How Entrepreneurs Can Effectively Optimize Workforce And Management While Scaling Up
Entrepreneurship is a journey, and it seems like everyone goes through it a little differently. As a founder of 3 successful startups and having scaled these startups from 0-200 employees, Krishna RK shares his thoughts on what it takes for a startup to work at each stage.
“Each phase has its own distinct challenges and way of finding success. It is critical for every entrepreneur to know which stage they are in, and what they need to do at each stage to become successful.”
Common classification methods—such as classifying startups by the domain in which they operate (healthcare, manufacturing etc.), its target customers (B2C or B2B) or its technical domain (hardware or software)—are quite informative. Unfortunately, they provide little guidance about how to assess a startup. In doing so, consider the following instead.
“I have an Idea!” – The Ideation Stage
The first stage is also called the Ideation stage. At this stage of the startup, it is all about “the idea”. It is about breathing life into your idea and finding innovative ways to making that idea work.
As an entrepreneur, you might have multiple ideas, but the biggest challenge at this stage is, to get glued to that one idea and grow it. Ideation phase basically operates without any structure or process; they operate on intuition, gut, and spin. There are no real budgets or org charts or process. You just firm up on the idea and get the idea moving. Ideation stage can be incredibly fun and stressful at the same time.
There are lots of ideas that work, but there are ideas that don’t work as well. In order to scale up from this stage, to get the product out into the market and get the idea clicking, the entrepreneur should be quick in identifying the hitch, find a small deviation to make the idea work and keep moving. If you fail to do it, so will your idea.
“Welcome to the Startup Land” – The early Startup Stage
Once you get the idea clicking, then comes the phase where you actually start building a company. For early-stage entrepreneurs and startups, getting the product right is critical. If you fumble on this, the company does not even make it out of the blocks. But what do founders need to do when the company gets beyond the stage of proof of concept into the second stage, when scaling up is the goal?
The product remains important, and that should be your focus point, but what ends up driving the ability to scale is not the product, but the team of people that are put in place to serve the clients and build the product coupled with process improvement initiatives to guide the team.
At this stage, you have given your team the chance to evolve, but now, you need to implement certain processes and get those processes solidified and start getting your company together because it’s time to grow up!

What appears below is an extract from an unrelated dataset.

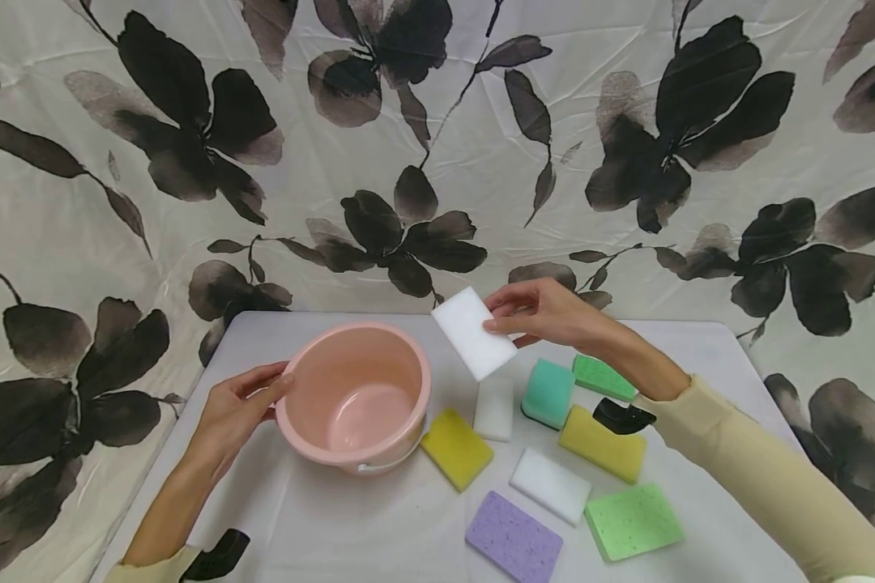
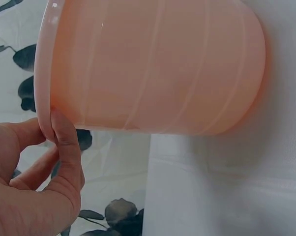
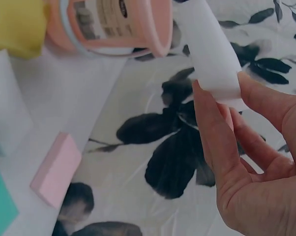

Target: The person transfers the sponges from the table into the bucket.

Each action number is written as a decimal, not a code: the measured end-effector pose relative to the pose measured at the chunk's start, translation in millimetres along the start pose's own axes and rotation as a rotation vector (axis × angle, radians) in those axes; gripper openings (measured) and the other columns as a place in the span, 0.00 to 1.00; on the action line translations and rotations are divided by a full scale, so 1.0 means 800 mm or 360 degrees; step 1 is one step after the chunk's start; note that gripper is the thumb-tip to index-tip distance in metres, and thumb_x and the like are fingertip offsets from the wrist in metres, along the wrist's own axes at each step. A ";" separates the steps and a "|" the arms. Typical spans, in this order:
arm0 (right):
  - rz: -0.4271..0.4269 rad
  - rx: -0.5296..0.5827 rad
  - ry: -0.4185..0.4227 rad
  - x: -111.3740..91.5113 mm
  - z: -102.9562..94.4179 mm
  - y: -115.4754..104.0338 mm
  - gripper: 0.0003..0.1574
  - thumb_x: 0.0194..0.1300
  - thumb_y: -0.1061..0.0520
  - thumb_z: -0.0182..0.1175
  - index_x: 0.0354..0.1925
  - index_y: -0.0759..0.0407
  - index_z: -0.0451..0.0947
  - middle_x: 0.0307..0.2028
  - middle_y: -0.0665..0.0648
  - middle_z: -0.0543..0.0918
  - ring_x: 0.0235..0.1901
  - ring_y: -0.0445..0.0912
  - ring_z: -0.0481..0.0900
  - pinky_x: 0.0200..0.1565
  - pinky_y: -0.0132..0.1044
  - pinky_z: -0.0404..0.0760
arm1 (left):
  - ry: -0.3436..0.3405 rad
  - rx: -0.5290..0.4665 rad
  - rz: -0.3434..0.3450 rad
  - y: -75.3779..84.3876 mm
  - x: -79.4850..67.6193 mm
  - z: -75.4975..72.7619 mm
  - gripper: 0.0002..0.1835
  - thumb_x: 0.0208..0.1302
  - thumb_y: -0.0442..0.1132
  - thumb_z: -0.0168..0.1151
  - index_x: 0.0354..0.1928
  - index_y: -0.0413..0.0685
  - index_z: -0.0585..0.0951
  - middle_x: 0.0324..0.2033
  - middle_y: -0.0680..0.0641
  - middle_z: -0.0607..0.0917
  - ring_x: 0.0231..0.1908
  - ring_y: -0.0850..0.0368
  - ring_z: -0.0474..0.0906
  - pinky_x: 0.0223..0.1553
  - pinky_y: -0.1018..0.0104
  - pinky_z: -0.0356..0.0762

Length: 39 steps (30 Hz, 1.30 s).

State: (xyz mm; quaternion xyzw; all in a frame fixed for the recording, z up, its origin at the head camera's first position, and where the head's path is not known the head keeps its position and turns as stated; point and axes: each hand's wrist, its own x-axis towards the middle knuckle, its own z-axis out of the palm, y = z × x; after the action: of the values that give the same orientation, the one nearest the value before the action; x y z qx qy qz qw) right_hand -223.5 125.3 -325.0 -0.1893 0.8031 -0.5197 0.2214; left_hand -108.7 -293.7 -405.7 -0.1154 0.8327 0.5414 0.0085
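Note:
A pink bucket [image 1: 353,405] with a white handle stands upright on the table's left half, its inside bare. My left hand [image 1: 241,413] pinches its rim at the left side; the left wrist view shows thumb and fingers on either face of the rim [image 2: 44,73]. My right hand [image 1: 547,312] holds a white sponge [image 1: 474,334] by one end, raised over the back of the table, to the right of the bucket. In the right wrist view, this sponge [image 3: 212,54] is between the thumb and fingers.
Several sponges lie right of the bucket: yellow [image 1: 457,449], white [image 1: 493,409], teal [image 1: 548,393], green [image 1: 603,376], another yellow [image 1: 603,443], another white [image 1: 550,486], purple [image 1: 514,537] and light green [image 1: 633,522]. A pink sponge [image 3: 57,169] lies near the back edge. Floral cloth [image 1: 408,162] hangs behind.

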 end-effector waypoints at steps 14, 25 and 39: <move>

“How will I get there?” — Growth Stage
As a growth-stage company, your success is going to be measured on things like revenue growth, operating margin expansion, market share gains and the size of your total available market opportunity.
By now, you have an established product and found the market fit, and you have begun to scale customers and revenues. You have also assembled a talented and passionate team who is bought into your culture. But, If you want to build a big company, you’ve got much more work ahead.
If you fail to introduce processes to measure and control the company growth, you might as well fail in spite of having a brilliant product and a loyal team. Growth stage is the right time to invest in professionalizing the processes. You need to develop of set of metrics that will help you measure each and every aspect of the business. The key here is to back the process with technology to form an environment where you give people enough space to innovate, but back it with processes so that there is no leakage of effort, and use technology to track this.
Implementing the right process backed by right technology teaches you how to drive a startup–how to steer, when to turn, and when to persevere–and grow a business with maximum acceleration. It is a principled approach to new product development.
“How to reach the final destination?” –- The Final Stage
In the expansion stage, you have a large team, and you need full-time managers and a senior leadership team that can filter communication up and down. Optimization is the key to sail through this stage. You create a good amount of process to streamline work between teams, to optimize budgets and define elaborate org charts. This is the stage where you start investing in analytics, automation engines, and procedures that are going to be in place for the long haul.
This stage is not only about consolidating and automating processes, but you also start consolidating people in proper packets and establish “Centre of Excellences”, and consolidate technology to effectively manage the expanding organization. Basically, you think of scale in all aspects of the business.
The Common Mistakes: Not Scaling and Scaling Too Early
Scaling a business is an important part of growth, but it’s easy to make mistakes. The biggest mistake I see startups make is staying in the early stages longer than they should or adopting the policies of the later stage too early. Both can burn the company.
Successful entrepreneurs are those people who can find the right balance between freedom, chasing their dreams and to scale their venture upward with a solid foundation and plan for growth.
“The biggest challenge for an entrepreneur is to become a successful leader and to lead the company through all stages of the startup’s growth” concludes Krishna.
“An entrepreneur loves freedom and gives people working with him a lot of freedom and space to innovate and to do something new every day. But, if he fails to get to the right people who don’t understand the responsibility behind the freedom, the company fails. If he has the right people but fails to define proper processes, backed by proper technology, at the right time, even then the company fails.
The key to success is to find the right mix of people, introduce the right amount of process and technology at the right time and there can be nothing to stop a company from scaling the heights.”